Record review: Kooley High's Heights | Record Review | Indy Week

Music » Record Review

Record review: Kooley High's Heights

by

comment

Since Kooley High leading lady Rapsody began her solo crusade as the ace of 9th Wonder's Jamla Records, her involvement with her original Raleigh crew has been, at best, spotty. During the past few years, she's gone missing from the group's flyers, performances and appearances, causing a stubborn minority of Kooley High fans to suggest she's a saboteur for having abandoned emcees Charlie Smarts and Tab-One, producers Sinopsis and Foolery, and DJ Ill Digitz. Actually, there still seems to be debate within the group as to whether Rapody remains a member, but outside forces have sometimes suggested the guys cannot survive without her. Only time and rhymes will tell. For now, Kooley High—sans Rapsody—has re-emerged four years after the release of Kooley High Presents...David Thompson with Heights, a relaxed nine-song EP far removed from the fray of group politics.

In the interim, much has changed in local hip-hop. Newcomers like Drique London, Well$ and Ace Henderson have all availed themselves of the grassroots groundwork Kooley High helped cultivate. "My town, it's so crowded, that we out of spaces," raps Charlie Smarts on opener "Automatic." With that line, he returns Kooley High to square one and sets up the rest of the EP's quick ride.

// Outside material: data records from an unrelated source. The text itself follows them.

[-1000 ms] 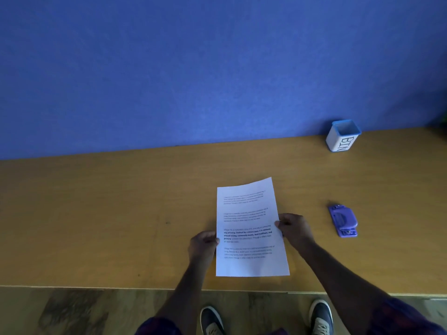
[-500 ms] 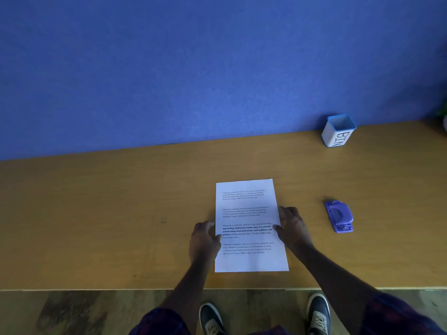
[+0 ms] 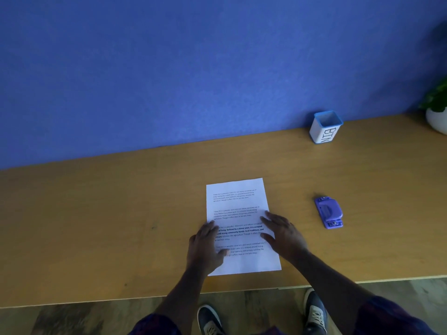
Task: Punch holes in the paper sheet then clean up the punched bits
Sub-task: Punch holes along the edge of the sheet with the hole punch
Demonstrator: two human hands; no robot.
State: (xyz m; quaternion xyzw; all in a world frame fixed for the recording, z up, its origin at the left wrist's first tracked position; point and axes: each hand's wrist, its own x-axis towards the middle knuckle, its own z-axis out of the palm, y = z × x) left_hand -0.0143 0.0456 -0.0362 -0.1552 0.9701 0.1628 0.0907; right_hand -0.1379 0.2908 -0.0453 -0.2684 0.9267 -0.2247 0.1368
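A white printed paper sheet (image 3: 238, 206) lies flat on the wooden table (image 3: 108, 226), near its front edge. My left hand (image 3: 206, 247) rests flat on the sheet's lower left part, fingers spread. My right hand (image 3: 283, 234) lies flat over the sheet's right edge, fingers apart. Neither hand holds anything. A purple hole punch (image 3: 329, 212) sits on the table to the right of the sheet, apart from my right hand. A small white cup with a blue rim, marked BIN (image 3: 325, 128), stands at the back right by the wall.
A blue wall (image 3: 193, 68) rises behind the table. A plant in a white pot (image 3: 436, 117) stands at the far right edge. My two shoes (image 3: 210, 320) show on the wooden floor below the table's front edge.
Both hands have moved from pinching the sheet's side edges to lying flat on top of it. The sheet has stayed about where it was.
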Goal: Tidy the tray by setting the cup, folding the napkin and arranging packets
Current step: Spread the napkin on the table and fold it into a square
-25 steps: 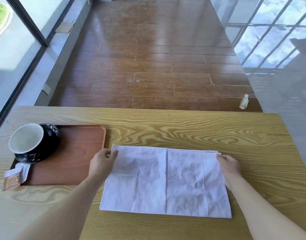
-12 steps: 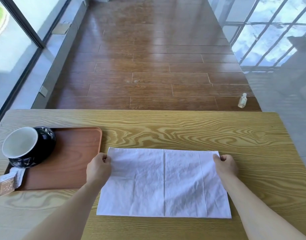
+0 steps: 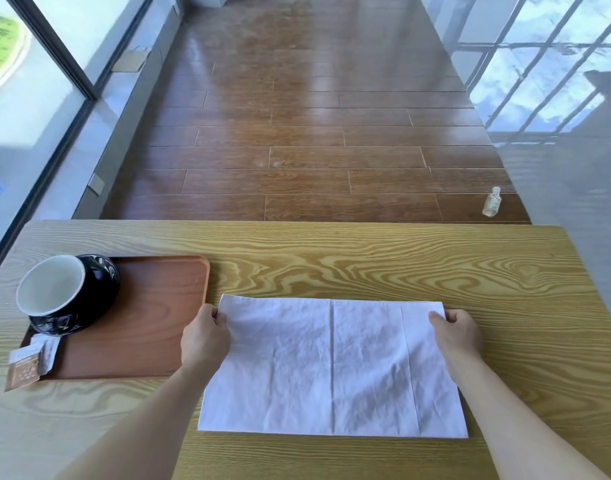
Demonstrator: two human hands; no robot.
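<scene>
**Napkin flattened out, both hands on its far corners**

Since a second ago the napkin's far edge has come down and squared up: the doubled-over flap at the top right is gone and the sheet now lies flat, with both hands slid slightly back toward the person.

Starting at the left: the packets (image 3: 30, 362) sit at the near left corner of the tray (image 3: 151, 323), a brown one hanging over the rim onto the tabletop (image 3: 331, 261), white ones just behind it. The cup (image 3: 66, 294), dark outside and white inside, is tipped on its side in the tray's far left corner, its mouth facing left and toward the camera.

Moving right, the left hand (image 3: 205, 336) is curled at the napkin's far left corner, thumb and fingers pinching the edge, just beside the tray's right rim. The napkin (image 3: 331, 368) spreads white and creased across the tabletop in front of the person, off the tray entirely, with vertical fold lines down its middle and right.

On the right, the right hand (image 3: 456, 332) pinches the far right corner the same way. Beyond the tabletop, a small clear bottle (image 3: 492, 202) stands on the wooden floor (image 3: 297, 133).
</scene>
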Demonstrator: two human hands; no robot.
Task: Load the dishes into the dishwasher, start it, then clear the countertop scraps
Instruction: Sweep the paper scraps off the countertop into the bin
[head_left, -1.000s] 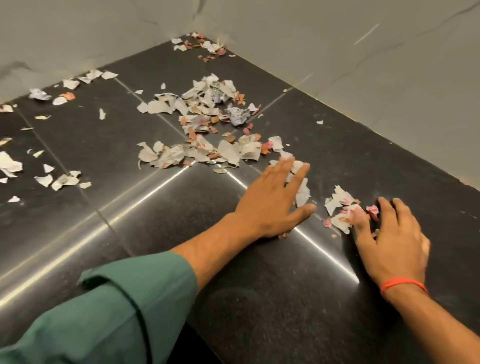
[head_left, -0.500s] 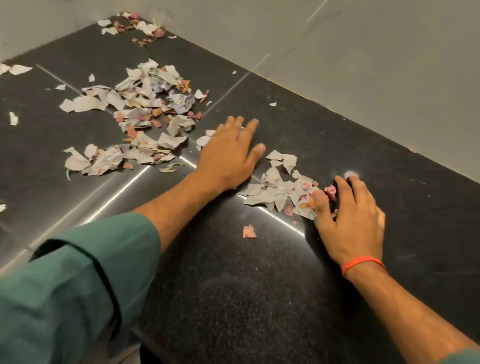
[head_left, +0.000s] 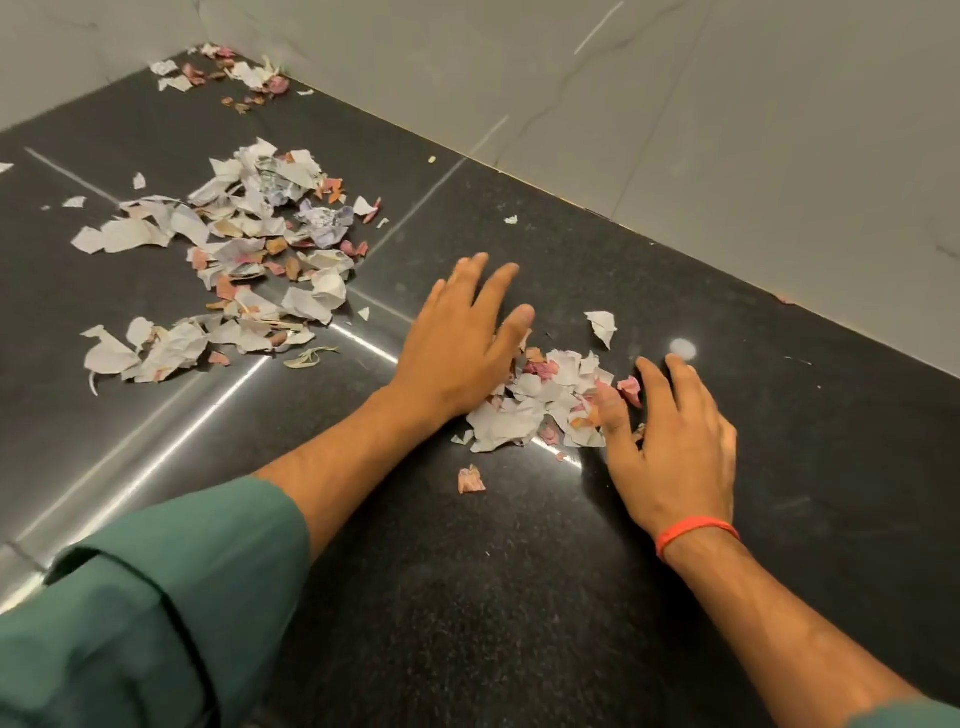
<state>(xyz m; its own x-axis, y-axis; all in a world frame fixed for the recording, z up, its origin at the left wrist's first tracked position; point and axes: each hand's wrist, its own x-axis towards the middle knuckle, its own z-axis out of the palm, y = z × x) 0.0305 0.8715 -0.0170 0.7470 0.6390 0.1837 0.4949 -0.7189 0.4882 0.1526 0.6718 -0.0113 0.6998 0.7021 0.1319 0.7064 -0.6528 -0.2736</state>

As is often the case with Kooley High, the trip can be both conceptually splintered and musically centered. On "Alone," Smarts is concerned with isolating himself from love affairs, while Tab-One wants to isolate himself to nurture his love of penning rap lines. It's a telling tension between the two rappers. Charlie Smarts emotes in style, while, without Rapsody, Tab-One must carry the sharp lyrical weight. When the two match wits, as they do with double-time rhyming during "Under the Sun," who needs a third lyrical leg, anyway? "On the beat like Ringo/gringo with the lingo, bingo/everybody wanna front with the ego," Tab-One raps, hurrying over Sinopsis' sauntering beat. Smarts picks up the meter: "And we in this beginning to end/and my single should be up on Huffington Post/You would swear I'm Bill Murray, I bust and I'm ghost."

As if Kooley High worried they would need more emcee ammo without Rapsody, they drafted Jamla's Chicago spitter, Add-2, as the EP's only rhyming guest for the hopeful "Where I'm Going." Here, Synopsis plays with wind chime effects over driving bass, while Add-2 packs in his hometown picture of endless gun violence.

For Kooley High, that reality may be hard to relate to, but if all activism and awareness are intersectional, then Charlie Smarts' work in the fight for a living wage for fast-food workers gives the group's social awareness actual heft. You can hear pieces of that spirit on the blues guitar-licked "Carry On," featuring Greensboro vocalist (and Charlie Smarts' mother) Sandra Gell doing her best Sharon Jones. Again, Kooley High dips into the Jamla bucket for producer Eric G, who turns in a funked-down beat of his own.

Tab-One ends the song and album with a strong declaration of his crew's staying power, getting back to the raps where Kooley High belongs: "Earnin' tokens in this so-called game with no-bar lames/who didn't have the heart to carve it in this lane we claim/Remain the same/Stay sane/Know what I'm sayin'?"

Indeed, sanity is what's kept Kooley High from falling apart, even after a key member has moved on to late-night television and marquee guest verses. It's what now takes their rap challenge to new heights.